Chlorphenamine (Allercalm®, Hayleve®, Piriton®, Pollenase®) is an antihistamine used to treat hay fever, skin allergies, and other allergic symptoms. It causes drowsiness and is therefore referred to as a sedating antihistamine.

Is it safe to take chlorphenamine in pregnancy?

There is no strong evidence that chlorphenamine is harmful to a baby in the womb. However, because only a small number of pregnant women taking chlorphenamine have been studied, it is not possible to say for certain that it does not affect a baby in some way. When deciding whether or not to take chlorphenamine during pregnancy your doctor will help you to weigh up how necessary chlorphenamine is to your health against the possible risks to you or your baby, some of which will depend on how many weeks pregnant you are.

What if I have already taken chlorphenamine during pregnancy?

If you have taken or are taking any medicines, it is always a good idea to let your doctor know that you are pregnant so that you can decide together whether you still need the medicines that you are on and if so, to make sure that you are taking the lowest dose that works, and only for as long as you need to.

Can taking chlorphenamine in pregnancy cause birth defects in the baby?

A baby’s body and most internal organs are formed during the first 12 weeks of pregnancy. It is mainly during this time that some medicines are known to cause birth defects.

A number of studies have investigated possible links between taking chlorphenamine in the first trimester and specific birth defects. Taken together, the results do not raise alarm that birth defects are caused by use of chlorphenamine in pregnancy. However, only small numbers of women have generally been studied for each type of birth defect; the results of the studies do not all agree and some of the studies did not use the most up-to-date analysis techniques. More research is therefore needed.

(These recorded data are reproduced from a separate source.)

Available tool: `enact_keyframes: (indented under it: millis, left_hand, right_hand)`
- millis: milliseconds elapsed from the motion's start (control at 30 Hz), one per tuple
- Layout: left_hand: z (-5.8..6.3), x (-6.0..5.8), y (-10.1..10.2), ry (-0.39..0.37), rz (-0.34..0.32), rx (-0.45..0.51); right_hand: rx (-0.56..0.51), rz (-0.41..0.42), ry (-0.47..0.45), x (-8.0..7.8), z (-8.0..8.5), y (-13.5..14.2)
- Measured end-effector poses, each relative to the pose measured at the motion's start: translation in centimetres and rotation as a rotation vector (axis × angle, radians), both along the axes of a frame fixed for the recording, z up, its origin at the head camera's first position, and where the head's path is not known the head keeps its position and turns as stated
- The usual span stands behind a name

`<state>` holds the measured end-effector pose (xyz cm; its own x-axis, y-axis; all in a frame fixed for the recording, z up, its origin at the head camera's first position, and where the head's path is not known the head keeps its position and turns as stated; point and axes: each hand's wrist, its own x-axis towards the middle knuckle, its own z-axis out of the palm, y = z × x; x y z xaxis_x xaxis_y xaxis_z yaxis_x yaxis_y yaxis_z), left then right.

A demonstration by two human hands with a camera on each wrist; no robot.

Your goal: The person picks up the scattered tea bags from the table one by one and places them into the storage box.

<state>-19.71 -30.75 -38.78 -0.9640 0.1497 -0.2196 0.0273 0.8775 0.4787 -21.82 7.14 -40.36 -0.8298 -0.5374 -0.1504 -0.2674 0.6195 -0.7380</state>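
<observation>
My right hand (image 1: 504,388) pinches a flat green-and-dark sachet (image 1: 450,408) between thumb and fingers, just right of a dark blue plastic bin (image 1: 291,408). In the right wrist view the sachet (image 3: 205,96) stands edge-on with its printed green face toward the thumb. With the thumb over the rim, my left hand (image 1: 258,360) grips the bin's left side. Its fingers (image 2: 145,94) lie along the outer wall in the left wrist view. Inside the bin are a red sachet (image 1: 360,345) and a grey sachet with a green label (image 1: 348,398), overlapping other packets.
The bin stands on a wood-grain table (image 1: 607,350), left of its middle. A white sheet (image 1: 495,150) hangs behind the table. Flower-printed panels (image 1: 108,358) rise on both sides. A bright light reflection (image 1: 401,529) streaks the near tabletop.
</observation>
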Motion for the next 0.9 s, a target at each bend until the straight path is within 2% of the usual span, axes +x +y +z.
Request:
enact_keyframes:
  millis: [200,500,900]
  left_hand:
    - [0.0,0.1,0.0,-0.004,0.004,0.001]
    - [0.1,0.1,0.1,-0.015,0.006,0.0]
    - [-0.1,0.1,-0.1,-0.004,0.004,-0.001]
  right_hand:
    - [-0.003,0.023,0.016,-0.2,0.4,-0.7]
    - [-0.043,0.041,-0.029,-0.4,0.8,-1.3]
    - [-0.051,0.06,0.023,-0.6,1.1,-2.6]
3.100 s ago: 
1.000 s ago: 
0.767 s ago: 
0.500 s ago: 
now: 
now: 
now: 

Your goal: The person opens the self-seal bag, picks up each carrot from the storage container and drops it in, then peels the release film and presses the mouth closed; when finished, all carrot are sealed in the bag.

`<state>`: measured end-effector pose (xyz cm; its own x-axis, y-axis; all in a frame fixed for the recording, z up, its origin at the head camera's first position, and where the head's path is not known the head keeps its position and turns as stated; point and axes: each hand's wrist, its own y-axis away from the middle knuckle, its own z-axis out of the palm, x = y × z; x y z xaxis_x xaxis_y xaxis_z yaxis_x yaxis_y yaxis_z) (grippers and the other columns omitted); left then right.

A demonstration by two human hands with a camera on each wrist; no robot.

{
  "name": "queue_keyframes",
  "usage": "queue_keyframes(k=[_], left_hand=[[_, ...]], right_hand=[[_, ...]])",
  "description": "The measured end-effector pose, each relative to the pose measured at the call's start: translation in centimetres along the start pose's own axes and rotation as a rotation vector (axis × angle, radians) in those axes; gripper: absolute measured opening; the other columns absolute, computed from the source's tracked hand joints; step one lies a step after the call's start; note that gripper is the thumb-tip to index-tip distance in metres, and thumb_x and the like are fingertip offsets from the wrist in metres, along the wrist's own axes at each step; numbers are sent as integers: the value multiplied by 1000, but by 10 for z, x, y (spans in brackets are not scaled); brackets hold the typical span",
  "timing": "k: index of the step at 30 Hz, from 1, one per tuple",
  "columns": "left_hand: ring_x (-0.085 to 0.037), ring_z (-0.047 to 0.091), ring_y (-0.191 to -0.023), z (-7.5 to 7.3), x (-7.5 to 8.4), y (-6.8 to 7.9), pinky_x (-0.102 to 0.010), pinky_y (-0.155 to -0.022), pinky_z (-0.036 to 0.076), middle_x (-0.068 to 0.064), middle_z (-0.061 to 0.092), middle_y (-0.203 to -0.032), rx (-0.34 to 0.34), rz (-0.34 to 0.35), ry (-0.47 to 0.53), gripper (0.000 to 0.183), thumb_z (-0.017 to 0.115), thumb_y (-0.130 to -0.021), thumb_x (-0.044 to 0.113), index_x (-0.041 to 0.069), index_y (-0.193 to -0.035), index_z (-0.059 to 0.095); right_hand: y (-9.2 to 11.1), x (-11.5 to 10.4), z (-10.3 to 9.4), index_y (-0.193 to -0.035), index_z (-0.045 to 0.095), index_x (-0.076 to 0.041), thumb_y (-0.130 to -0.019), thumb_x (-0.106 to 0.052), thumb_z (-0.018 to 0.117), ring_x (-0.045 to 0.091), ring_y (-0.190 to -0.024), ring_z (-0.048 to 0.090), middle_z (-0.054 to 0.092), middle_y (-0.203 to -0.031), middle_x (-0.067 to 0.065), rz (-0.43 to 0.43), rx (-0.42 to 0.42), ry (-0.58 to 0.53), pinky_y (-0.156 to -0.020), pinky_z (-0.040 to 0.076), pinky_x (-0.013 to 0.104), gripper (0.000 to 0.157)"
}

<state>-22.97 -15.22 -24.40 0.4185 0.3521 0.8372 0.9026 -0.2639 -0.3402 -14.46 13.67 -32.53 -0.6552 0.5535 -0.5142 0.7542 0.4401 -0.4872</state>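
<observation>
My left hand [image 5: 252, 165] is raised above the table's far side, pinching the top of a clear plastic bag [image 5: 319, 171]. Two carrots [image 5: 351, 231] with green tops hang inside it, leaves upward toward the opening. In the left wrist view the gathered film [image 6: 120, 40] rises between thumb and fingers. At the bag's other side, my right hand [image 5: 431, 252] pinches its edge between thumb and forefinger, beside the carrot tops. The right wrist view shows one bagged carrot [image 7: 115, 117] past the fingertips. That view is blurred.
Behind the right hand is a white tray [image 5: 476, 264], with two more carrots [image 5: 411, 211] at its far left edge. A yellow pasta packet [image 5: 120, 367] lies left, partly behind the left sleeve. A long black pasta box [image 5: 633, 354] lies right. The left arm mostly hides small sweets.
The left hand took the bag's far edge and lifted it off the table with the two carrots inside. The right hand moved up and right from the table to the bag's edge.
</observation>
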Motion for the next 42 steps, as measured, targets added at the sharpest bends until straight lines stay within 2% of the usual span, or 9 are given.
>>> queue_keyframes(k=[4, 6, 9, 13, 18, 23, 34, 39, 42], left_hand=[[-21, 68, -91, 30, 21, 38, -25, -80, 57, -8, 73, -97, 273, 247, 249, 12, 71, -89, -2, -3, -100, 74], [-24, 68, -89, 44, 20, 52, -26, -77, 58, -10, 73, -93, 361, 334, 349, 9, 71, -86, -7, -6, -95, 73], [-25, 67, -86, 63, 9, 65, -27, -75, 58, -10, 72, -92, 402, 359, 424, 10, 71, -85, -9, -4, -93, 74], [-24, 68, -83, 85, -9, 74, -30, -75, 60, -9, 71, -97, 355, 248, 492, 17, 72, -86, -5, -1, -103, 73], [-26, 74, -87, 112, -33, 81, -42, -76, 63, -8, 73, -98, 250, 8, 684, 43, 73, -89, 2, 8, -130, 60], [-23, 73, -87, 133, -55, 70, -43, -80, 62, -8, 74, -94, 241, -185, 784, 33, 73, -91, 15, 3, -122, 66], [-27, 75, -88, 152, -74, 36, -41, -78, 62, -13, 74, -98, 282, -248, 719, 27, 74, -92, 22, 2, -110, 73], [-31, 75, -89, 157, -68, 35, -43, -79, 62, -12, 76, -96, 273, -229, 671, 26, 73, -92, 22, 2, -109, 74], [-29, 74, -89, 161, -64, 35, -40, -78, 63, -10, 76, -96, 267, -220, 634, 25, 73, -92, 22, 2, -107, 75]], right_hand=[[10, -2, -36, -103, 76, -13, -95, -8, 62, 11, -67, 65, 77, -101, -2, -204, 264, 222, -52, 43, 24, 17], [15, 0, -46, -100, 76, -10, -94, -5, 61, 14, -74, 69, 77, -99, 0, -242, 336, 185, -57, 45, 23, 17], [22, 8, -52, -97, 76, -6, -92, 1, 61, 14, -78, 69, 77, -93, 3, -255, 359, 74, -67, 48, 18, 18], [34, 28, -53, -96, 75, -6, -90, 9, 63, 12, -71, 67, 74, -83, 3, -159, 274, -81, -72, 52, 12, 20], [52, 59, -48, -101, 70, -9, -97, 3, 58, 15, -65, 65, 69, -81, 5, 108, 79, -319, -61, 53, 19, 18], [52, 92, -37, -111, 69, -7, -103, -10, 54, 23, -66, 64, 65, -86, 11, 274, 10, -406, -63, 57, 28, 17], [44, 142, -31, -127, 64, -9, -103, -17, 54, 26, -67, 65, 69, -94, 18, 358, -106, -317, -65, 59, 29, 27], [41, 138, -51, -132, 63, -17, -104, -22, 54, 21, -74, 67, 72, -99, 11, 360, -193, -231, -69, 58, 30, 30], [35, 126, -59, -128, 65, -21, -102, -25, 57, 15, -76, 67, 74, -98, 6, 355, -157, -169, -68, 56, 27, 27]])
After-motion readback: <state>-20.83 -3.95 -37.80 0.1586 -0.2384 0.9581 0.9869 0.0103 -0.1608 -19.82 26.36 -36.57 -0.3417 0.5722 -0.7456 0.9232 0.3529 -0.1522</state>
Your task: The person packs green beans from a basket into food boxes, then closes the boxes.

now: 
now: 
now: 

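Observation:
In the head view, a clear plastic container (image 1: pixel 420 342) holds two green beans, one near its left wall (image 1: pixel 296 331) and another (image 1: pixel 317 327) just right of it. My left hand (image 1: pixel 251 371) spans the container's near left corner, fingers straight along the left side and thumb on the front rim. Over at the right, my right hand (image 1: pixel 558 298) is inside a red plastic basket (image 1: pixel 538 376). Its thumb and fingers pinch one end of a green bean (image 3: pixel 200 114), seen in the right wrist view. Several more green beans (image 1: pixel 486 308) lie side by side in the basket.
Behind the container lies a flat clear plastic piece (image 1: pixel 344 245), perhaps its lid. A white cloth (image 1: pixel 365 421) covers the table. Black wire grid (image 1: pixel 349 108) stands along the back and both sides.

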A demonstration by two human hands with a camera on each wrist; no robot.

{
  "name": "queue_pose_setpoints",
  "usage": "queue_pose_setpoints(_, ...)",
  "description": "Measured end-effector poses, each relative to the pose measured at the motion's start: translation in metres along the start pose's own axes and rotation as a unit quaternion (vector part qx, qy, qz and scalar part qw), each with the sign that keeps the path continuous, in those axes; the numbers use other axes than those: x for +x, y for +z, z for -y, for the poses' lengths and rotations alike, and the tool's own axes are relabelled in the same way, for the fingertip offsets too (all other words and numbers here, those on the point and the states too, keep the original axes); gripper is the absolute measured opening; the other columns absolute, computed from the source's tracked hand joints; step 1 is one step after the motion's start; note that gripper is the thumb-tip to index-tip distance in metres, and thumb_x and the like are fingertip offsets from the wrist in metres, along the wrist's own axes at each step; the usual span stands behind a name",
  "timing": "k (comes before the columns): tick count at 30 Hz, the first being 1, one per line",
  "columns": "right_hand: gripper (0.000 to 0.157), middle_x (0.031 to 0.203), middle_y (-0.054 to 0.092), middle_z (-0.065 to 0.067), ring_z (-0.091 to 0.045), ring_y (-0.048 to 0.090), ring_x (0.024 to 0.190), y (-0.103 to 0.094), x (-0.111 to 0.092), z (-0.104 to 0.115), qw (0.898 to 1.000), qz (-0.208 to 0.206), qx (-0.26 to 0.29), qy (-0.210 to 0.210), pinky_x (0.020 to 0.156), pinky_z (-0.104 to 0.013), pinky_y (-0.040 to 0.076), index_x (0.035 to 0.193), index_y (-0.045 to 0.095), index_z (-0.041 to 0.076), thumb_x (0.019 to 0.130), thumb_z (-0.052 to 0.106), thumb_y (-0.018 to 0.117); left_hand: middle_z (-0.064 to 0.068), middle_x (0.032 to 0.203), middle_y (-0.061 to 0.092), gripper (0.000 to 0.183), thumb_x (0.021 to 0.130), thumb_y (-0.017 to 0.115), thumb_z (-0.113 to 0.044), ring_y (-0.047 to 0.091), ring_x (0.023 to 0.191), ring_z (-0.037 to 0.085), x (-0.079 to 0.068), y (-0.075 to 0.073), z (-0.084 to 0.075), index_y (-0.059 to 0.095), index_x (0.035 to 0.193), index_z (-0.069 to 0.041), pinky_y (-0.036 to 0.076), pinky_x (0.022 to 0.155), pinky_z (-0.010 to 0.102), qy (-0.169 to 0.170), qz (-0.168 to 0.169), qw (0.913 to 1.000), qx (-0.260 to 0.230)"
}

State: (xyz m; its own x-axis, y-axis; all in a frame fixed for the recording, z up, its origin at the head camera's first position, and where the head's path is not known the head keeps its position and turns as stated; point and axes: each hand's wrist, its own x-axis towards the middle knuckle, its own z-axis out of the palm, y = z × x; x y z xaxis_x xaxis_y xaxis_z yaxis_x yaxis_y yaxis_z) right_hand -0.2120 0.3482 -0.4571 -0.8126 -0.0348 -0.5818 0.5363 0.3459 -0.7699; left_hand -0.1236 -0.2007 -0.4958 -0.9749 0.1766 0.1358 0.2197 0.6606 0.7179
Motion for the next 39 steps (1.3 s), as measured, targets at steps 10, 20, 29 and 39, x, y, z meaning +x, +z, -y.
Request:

Can taking chlorphenamine in pregnancy cause miscarriage?

One very small study found no link between taking chlorphenamine in early pregnancy and miscarriage. While this is reassuring, many more women ideally need to be studied to confirm this finding.

Can taking chlorphenamine in pregnancy cause stillbirth, preterm birth or my baby to be small at birth (low birth weight)?

No studies have investigated the occurrence of stillbirth, preterm birth (before 37 weeks of pregnancy), or the chance of having a low birth weight baby (<2500 g) in women who took chlorphenamine during pregnancy.

Can taking chlorphenamine in pregnancy cause learning and behavioural problems in the child?

A baby’s brain continues to develop right up until the end of pregnancy. It is therefore possible that taking certain medicines at any stage of pregnancy could have a lasting effect on a child’s learning or behaviour.

No studies have assessed learning and behaviour in children exposed in the womb to chlorphenamine.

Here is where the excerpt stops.